Transformer FLOPs Equation or FLOPs-per-token is one of the key attributes in determining computation budget for any transformer base LLM models. Usually in language models not all tokens and sequences require the same time or effort to accurately make a prediction. And yet, Transformer-based language models spread FLOPs uniformly across input sequences.
So can transformers learn to dynamically allocate FLOPs (or compute) to specific positions in a sequence, optimizing the allocation along the sequence for different layers across the model depth ?

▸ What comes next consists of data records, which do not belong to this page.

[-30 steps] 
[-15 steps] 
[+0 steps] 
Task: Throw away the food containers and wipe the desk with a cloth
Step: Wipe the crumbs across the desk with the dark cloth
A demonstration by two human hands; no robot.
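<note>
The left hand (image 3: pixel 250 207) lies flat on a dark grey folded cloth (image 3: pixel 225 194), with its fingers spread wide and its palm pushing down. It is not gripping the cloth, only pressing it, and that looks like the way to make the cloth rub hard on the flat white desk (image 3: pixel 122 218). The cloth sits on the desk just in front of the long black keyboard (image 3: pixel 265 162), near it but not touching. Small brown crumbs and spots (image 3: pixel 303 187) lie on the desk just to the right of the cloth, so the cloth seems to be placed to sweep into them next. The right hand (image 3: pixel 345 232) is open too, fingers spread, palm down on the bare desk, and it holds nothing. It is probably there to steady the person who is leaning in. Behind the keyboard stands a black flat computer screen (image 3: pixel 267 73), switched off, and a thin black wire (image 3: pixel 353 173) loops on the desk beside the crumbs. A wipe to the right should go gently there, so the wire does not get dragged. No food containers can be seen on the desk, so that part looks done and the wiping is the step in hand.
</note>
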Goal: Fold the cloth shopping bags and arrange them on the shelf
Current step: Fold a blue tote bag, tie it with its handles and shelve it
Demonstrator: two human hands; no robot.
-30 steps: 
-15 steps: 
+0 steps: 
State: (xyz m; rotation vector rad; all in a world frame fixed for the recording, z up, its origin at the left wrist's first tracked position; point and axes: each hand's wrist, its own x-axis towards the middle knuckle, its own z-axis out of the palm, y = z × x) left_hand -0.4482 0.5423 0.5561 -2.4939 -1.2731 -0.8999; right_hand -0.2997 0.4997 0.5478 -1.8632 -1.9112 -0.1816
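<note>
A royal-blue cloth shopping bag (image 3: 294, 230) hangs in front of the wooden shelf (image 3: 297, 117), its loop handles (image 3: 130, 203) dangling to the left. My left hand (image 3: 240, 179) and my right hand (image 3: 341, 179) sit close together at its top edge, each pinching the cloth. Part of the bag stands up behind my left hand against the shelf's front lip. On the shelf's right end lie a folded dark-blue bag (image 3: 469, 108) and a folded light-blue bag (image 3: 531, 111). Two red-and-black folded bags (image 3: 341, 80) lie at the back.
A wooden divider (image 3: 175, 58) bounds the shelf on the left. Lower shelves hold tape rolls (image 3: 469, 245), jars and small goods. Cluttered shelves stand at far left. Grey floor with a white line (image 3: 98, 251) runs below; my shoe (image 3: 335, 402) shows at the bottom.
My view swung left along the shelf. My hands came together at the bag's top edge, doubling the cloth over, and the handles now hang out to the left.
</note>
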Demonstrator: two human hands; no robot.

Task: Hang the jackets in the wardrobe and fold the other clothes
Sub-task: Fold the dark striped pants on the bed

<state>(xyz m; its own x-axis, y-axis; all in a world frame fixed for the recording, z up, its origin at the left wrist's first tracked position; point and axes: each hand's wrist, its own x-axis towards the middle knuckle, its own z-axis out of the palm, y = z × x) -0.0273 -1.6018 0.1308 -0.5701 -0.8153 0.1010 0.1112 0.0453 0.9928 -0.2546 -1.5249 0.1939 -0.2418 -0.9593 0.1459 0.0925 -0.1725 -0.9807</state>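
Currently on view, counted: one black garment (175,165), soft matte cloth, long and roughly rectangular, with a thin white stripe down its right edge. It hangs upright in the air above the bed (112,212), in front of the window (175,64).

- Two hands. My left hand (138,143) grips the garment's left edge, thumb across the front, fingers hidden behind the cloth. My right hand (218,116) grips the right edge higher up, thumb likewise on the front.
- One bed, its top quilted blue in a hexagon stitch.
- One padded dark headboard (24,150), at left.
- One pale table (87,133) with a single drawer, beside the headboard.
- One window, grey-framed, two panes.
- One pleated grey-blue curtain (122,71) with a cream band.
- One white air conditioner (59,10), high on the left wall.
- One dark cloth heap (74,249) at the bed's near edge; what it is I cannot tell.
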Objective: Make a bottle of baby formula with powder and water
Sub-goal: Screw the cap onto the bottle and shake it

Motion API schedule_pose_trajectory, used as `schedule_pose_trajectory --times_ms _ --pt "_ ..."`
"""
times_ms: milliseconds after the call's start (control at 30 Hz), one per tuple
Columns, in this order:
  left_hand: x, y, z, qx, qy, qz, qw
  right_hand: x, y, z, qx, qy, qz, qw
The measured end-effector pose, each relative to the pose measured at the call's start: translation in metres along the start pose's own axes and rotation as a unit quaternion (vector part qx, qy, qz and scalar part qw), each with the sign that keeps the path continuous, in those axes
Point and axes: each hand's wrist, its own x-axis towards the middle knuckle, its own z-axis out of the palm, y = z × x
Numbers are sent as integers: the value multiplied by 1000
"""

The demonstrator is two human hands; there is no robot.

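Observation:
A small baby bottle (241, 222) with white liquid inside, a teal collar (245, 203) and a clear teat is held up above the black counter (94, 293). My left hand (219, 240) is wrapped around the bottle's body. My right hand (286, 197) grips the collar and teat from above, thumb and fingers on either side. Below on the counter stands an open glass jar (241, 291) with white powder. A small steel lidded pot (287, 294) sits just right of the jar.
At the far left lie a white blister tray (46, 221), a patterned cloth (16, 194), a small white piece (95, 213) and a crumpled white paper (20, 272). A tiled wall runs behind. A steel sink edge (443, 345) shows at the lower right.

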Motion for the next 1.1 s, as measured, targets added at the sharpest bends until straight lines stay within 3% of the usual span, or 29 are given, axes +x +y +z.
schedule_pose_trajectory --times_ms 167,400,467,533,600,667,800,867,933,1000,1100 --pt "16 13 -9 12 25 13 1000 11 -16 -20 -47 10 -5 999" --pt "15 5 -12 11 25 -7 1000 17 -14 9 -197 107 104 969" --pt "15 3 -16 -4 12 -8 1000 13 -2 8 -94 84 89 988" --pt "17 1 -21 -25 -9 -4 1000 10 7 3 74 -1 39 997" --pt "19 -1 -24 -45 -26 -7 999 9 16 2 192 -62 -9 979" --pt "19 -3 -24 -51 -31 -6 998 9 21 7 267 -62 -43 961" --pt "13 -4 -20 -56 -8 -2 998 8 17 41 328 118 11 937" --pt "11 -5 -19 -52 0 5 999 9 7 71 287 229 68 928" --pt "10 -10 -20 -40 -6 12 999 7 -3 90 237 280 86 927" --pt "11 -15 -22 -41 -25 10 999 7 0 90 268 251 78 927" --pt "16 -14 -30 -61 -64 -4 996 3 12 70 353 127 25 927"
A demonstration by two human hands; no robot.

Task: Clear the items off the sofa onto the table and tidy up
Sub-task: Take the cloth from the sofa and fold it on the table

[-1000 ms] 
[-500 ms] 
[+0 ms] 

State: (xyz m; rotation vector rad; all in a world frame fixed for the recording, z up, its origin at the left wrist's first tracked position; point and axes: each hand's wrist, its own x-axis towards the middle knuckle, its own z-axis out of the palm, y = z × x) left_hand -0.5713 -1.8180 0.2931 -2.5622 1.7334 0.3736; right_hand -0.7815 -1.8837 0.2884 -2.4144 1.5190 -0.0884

This is what researchers from Google are trying to address with the Mixture-of-Depths (MoD) Transformer. MoD is similar to mixture-of-experts (MoE) transformers where in a router is used to choose among potential computational paths. But unlike in MoE transformers the possible choices are a standard block’s computation (i.e., self-attention and MLP) or a residual connection.
In general, MoD method enforces a total compute budget by capping the number of tokens (𝑘) that can participate in the self-attention and MLP computations at a given layer. The tokens to be processed are determined by the network using a top-𝑘 routing mechanism. Since 𝑘 is defined a priori, this simple procedure uses a static computation graph with known tensor sizes. Nevertheless, since the identities of the 𝑘 tokens are fluid, MoD method can expend FLOPs non-uniformly across the time and model depth dimensions. Not only do models trained in this way learn to dynamically allocate compute, they do so efficiently.
During evaluation Mixture-of-Depths (MoD) Transformer models not only match baseline performance for equivalent FLOPS and wall-clock times to train, but require a fraction of the FLOPs per forward pass, and can be upwards of 50% faster to step during post-training sampling.